→ **ABOUT THIS EXERCISE**
Nothing may differ between your reply and the listing that follows.

-----

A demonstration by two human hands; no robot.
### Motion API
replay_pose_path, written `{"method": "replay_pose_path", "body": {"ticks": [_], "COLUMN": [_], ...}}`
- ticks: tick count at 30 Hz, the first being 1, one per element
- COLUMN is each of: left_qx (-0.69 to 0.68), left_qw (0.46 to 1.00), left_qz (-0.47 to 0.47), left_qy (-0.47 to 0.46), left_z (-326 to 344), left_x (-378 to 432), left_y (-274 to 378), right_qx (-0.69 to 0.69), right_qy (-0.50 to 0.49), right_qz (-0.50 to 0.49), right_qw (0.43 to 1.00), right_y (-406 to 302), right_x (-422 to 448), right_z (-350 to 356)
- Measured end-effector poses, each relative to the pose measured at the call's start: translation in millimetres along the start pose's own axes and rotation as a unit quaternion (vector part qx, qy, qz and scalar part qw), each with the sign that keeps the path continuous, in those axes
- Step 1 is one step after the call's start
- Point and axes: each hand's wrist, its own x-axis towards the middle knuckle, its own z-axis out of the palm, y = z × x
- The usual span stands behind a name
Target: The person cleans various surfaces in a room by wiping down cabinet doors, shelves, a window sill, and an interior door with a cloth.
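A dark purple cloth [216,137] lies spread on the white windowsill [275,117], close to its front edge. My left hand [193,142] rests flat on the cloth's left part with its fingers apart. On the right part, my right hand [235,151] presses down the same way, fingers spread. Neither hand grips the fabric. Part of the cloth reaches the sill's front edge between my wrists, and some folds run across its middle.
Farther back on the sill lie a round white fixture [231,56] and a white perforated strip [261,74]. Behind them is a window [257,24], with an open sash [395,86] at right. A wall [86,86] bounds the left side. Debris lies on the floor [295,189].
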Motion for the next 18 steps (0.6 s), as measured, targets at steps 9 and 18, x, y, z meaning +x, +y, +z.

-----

→ **SOLUTION TO THE PROBLEM**
A demonstration by two human hands; no robot.
### Motion API
replay_pose_path, written `{"method": "replay_pose_path", "body": {"ticks": [_], "COLUMN": [_], ...}}`
- ticks: tick count at 30 Hz, the first being 1, one per element
- COLUMN is each of: left_qx (-0.69 to 0.68), left_qw (0.46 to 1.00), left_qz (-0.47 to 0.47), left_qy (-0.47 to 0.46), left_z (-326 to 344), left_x (-378 to 432), left_y (-274 to 378), right_qx (-0.69 to 0.69), right_qy (-0.50 to 0.49), right_qz (-0.50 to 0.49), right_qw (0.43 to 1.00), right_y (-406 to 302), right_x (-422 to 448), right_z (-350 to 356)
- Measured end-effector poses, each relative to the pose measured at the call's start: translation in millimetres along the start pose's own axes and rotation as a unit quaternion (vector part qx, qy, qz and scalar part qw), each with the sign that keeps the path continuous, in those axes
- Step 1 is one step after the call's start
- Point and axes: each hand's wrist, its own x-axis towards the middle knuckle, its own z-axis out of the palm, y = z × x
- The usual span stands behind a name
Target: The person cleans various surfaces in a room by wiping down cabinet doors, shelves, a window sill, and an interior door with a cloth.
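A dark purple cloth [216,137] lies spread on the white windowsill [275,117], close to its front edge. My left hand [193,142] rests flat on the cloth's left part with its fingers apart. On the right part, my right hand [235,151] presses down the same way, fingers spread. Neither hand grips the fabric. Part of the cloth reaches the sill's front edge between my wrists, and some folds run across its middle.
Farther back on the sill lie a round white fixture [231,56] and a white perforated strip [261,74]. Behind them is a window [257,24], with an open sash [395,86] at right. A wall [86,86] bounds the left side. Debris lies on the floor [295,189].
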Motion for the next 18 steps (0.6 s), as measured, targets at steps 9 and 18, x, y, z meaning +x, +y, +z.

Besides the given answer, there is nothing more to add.